My husband owns a lot of tools; some collected through our adventures as homeowners, and others inherited from his grandfather. Each new home improvement project seems to require a new acquisition – compressors, pneumatic nail guns, laser levels – leaving him with an impressive array from which to select (or let neighbors borrow).
But more often than not, the tools he uses most are not the new ones, but the basics, including a glue gun from his grandfather’s collection that works better (and hotter) than anything you can buy on the market today.
In marketing and communications, we talk about available channels as “tools in our toolbox.” With the popularity of social media channels, we are seeing a resurgent of an old tool, content marketing, as well as the arrival of new, shiny tools — Facebook, Twitter, LinkedIn, Instagram, Tumblr, YouTube, Vimeo.
But just like not every home improvement projects requires a “multi-beam rotary laser level” or a “high-performance pneumatic nail gun,” neither does every marketing initiative need to start with a robust content marketing strategy or social media campaign.
Case in point – As I wrote about recently, I’ve been working to provide marketing support for my husband’s business. One of our strategies for the winter months is to promote “fat bikes” as a way for riders to extend their season and drive sales into the Studio.
We’ve plastered available online channels with the messaging:
Reviewing the results, and considering what else we could do to spread the word, I realized we had forgotten perhaps the most important channel – the sign outside the Studio.
With a reported 26,000 people driving by the Studio every day, many of them cyclists probably itching to get back outside, we were missing a huge opportunity to talk to them about fat bikes.

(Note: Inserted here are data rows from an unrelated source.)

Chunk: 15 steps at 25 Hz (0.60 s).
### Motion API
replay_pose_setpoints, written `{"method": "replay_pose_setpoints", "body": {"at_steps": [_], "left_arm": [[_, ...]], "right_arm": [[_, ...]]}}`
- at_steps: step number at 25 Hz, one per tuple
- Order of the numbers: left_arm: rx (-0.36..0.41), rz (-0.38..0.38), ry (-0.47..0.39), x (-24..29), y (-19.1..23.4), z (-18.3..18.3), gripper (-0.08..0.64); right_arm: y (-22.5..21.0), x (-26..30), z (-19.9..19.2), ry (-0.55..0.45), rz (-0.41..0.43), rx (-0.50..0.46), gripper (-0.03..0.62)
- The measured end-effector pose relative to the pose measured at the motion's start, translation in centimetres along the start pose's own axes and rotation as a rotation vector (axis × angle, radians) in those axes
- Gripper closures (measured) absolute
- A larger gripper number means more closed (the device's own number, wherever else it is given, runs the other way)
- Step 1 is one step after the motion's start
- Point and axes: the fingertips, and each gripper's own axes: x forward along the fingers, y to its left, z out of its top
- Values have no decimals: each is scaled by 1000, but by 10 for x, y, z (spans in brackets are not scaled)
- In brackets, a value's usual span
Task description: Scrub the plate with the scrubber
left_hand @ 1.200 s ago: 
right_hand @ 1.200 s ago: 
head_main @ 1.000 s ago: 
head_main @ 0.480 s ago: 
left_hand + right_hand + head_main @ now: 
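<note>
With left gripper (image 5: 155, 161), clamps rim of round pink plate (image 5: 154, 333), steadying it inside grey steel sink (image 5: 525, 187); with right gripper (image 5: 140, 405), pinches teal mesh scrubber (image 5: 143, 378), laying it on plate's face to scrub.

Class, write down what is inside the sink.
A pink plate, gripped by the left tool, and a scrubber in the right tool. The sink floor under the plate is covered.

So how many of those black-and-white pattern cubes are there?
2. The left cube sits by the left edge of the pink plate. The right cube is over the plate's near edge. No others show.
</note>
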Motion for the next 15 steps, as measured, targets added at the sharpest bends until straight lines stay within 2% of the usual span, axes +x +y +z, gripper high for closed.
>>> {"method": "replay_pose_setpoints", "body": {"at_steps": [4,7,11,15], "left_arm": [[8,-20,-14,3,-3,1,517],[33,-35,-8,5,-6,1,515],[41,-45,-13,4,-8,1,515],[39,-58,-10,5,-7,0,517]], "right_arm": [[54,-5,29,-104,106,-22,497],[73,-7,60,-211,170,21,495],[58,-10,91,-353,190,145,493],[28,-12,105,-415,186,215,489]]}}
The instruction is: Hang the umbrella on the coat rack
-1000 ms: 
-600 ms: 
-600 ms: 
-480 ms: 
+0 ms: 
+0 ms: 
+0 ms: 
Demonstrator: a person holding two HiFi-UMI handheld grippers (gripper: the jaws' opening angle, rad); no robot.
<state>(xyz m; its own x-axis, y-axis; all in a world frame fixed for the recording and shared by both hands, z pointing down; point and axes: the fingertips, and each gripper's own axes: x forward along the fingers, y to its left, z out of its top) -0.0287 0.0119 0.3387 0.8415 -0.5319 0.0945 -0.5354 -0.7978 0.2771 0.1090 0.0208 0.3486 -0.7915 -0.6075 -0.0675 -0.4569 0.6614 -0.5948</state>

The solution – a banner, designed online and ordered through Vistaprint. An inexpensive, easy-to-produce solution to connect with potential customers, that we overlooked when considering all the marketing tools in our toolbox. (It was one of those “forehead slapping moments” which was accompanied by a quoted sound effect from Homer Simpson),
With the new banner now hanging at the Studio, I’m already planning additional messages:
Planning your next campaign, don’t forget sometimes, you just need a hammer. Or a vinyl banner hanging outside your place of business.